Would you copy out the whole listing exactly as given?

(Beginning of Stored data)

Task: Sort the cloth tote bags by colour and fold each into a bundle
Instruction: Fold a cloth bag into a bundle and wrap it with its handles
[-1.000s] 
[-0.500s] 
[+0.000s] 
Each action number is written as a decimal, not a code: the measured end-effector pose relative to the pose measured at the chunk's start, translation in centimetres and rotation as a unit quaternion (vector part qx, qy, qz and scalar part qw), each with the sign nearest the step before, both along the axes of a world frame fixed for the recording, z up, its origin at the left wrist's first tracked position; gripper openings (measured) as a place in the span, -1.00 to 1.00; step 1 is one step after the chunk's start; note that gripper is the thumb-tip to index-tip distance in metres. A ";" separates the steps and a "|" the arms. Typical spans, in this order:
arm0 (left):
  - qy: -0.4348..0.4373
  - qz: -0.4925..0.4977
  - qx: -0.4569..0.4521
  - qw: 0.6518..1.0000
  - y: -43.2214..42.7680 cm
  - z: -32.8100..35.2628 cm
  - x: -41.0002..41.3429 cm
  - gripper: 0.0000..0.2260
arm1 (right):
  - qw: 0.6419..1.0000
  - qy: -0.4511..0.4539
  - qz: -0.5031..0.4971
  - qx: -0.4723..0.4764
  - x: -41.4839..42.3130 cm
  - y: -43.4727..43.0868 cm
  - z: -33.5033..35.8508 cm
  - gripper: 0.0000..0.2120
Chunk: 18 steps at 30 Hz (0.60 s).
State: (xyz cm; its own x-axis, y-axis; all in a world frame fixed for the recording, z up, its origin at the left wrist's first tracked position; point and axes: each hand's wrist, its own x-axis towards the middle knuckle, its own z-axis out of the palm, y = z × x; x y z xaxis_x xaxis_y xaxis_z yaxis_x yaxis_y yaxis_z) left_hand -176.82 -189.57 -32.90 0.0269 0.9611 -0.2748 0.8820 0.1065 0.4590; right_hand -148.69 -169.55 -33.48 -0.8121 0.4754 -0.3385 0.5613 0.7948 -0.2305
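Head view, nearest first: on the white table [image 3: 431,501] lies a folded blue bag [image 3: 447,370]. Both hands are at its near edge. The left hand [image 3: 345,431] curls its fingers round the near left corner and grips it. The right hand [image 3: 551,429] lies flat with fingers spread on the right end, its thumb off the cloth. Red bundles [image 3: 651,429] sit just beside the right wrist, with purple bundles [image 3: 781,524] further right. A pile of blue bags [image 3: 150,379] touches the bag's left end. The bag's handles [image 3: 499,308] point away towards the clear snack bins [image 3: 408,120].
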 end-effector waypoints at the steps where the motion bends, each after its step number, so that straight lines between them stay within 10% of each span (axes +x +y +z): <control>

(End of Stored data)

> Your response:
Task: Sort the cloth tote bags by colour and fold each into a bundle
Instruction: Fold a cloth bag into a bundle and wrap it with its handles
[-1.000s] 
[-0.500s] 
[+0.000s] 
Each action number is written as a decimal, not a code: the measured end-effector pose relative to the pose measured at the chunk's start, translation in centimetres and rotation as a unit quaternion (vector part qx, qy, qz and scalar part qw), each with the sign nearest the step before, both along the axes of a world frame fixed for the recording, z up, its origin at the left wrist's first tracked position; gripper openings (measured) as a place in the span, -1.00 to 1.00; step 1 is one step after the chunk's start; note that gripper is the thumb-tip to index-tip distance in metres. A ";" separates the steps and a "|" the arms. Typical spans, in this order:
arm0 (left):
  - qy: -0.4348..0.4373
  - qz: -0.4925..0.4977
  - qx: -0.4569..0.4521
  - qw: 0.6518..1.0000
  - y: -43.2214..42.7680 cm
  - z: -32.8100..35.2628 cm
  - x: -41.0002..41.3429 cm
  - gripper: 0.0000..0.2260
arm1 (right):
  - qw: 0.6419..1.0000
  - qy: -0.4511..0.4539
  - qz: -0.5031..0.4971
  - qx: -0.4723..0.4764
  - x: -41.4839..42.3130 cm
  - y: -43.4727..43.0868 cm
  - z: -33.5033..35.8508 cm
  - gripper: 0.0000..0.2120
Chunk: 18 steps at 30 Hz (0.60 s).
State: (xyz cm; its own x-axis, y-axis; all in a world frame fixed for the recording, z up, its origin at the left wrist's first tracked position; point and axes: each hand's wrist, its own x-axis towards the middle knuckle, its own z-axis out of the palm, y = z × x; x y z xaxis_x xaxis_y xaxis_z yaxis_x yaxis_y yaxis_z) left_hand -176.82 -189.57 -32.90 0.0269 0.9611 -0.2748 0.8820 0.1065 0.4590; right_hand -148.69 -169.55 -33.48 -0.8121 0.4754 -0.3385 0.5613 0.7948 -0.2305
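Head view, nearest first: on the white table [image 3: 431,501] lies a folded blue bag [image 3: 447,370]. Both hands are at its near edge. The left hand [image 3: 345,431] curls its fingers round the near left corner and grips it. The right hand [image 3: 551,429] lies flat with fingers spread on the right end, its thumb off the cloth. Red bundles [image 3: 651,429] sit just beside the right wrist, with purple bundles [image 3: 781,524] further right. A pile of blue bags [image 3: 150,379] touches the bag's left end. The bag's handles [image 3: 499,308] point away towards the clear snack bins [image 3: 408,120].
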 end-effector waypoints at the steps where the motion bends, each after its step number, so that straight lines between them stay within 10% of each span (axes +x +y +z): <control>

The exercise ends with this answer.